My regular readers will have noticed that I'm finding it difficult to write new posts lately. It's less a question of ideas at this point than time. I'm getting ready to move for the first time in eight years, plus I'll be traveling all winter, so my posting frequency is likely to be very limited until spring. My last post about buying a publishing company has brought about a very interesting correspondence with another small publisher who's interested in working with me. I'm not going to rush into anything because my dance card is already full this winter, but that won't stop me from thinking and talking about it.

The main challenge for any publisher is marketing books and selling them at a profit, but that doesn't mean that you can find new authors in the gutter and turn them into gold. Success in publishing starts with the manuscript, and authors who have proven their marketability are usually too expensive for small presses, or unwilling to work with them for fear that the small press won't have the marketing muscle of a large trade. It's a legitimate concern in the sense that a large trade will be able send a book they believe in on a honeymoon on bookstore shelves, even if they have to pay co-op advertising to get it.

The same options are available to small presses publishing unknown authors, but for very plain economic reasons, it rarely makes sense. Keep in mind that large trade presses can play a numbers game. With hundreds, or even thousands of new titles a year, they can be confident that a number will do well enough to offset some bad bets. A small press with limited resources who puts all their eggs in one basket is likely to end up with an omelet.

This makes finding new authors more of a challenge for small presses than for large trades.

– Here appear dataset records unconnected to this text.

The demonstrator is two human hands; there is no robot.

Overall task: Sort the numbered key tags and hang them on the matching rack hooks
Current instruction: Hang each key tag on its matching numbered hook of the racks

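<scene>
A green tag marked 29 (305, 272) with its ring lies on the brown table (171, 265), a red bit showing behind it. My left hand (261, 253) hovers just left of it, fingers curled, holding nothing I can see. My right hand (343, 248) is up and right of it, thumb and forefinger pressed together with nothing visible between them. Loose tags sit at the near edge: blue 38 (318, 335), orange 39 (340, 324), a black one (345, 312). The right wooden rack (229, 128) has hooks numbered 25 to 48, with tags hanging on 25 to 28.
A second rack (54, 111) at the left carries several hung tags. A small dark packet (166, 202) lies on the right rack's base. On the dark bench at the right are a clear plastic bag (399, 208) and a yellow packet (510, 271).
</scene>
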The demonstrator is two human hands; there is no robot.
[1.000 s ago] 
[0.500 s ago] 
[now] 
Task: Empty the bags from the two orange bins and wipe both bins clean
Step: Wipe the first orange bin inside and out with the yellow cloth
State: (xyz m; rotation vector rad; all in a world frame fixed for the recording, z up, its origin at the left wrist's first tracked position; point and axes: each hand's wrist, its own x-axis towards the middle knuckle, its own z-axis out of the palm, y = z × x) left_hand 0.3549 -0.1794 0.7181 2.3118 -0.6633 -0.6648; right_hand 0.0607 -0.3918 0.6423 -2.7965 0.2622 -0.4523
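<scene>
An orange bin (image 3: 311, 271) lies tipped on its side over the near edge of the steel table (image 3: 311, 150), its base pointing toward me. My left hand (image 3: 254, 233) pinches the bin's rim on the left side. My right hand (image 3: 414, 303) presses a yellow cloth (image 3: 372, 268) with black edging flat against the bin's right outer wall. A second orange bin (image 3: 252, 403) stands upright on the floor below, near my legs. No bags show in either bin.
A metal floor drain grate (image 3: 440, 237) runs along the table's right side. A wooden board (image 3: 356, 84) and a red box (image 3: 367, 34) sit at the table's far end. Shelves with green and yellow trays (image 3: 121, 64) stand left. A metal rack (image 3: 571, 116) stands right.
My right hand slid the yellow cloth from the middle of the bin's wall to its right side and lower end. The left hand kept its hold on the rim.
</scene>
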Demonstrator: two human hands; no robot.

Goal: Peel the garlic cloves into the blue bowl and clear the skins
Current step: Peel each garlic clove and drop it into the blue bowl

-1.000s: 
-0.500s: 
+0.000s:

Don't get me wrong here, all a publisher has to do to get swamped in manuscripts from unknowns is to whisper it into the wind in an empty parking lot, and the next day they'll be deluged in e-mails and fat envelopes. The challenge is that the small press will be the last stop for most undiscovered authors, meaning the manuscripts or queries have already been rejected by every large trade in NYC.

Authoring is like any other profession in that few of us burst from college fully developed. Very few authors have bothered doing any market research before writing their first book, much less studying up on the publishing business. They see all of that as the job of the publisher they choose to honor with their genius. However, if you surveyed publishers both great and small and asked them what was the one quality they would most like to see in a new author, it wouldn't be genius, sanity, or even willingness to work for peanuts. Publishers want authors who can promote their own books. Effective book marketing doesn't start with showmanship, it starts with the author writing a book that matches their marketing strengths.

All of this makes the job of publishing unknown authors a leap of faith - faith in your ability not just to identify a winning manuscript but to recognize whether an author with unproven book marketing skills will be an asset or a liability. Until this point, my experience in discovering unknown authors has been limited to putting a few new authors together with acquisitions editors I knew at the large trades. Now that I'm thinking again of doing it myself, with partners, I'm beginning to wonder if I should be developing some checklist that I can use to narrow the field before evaluating authors and manuscripts turns into a full time job.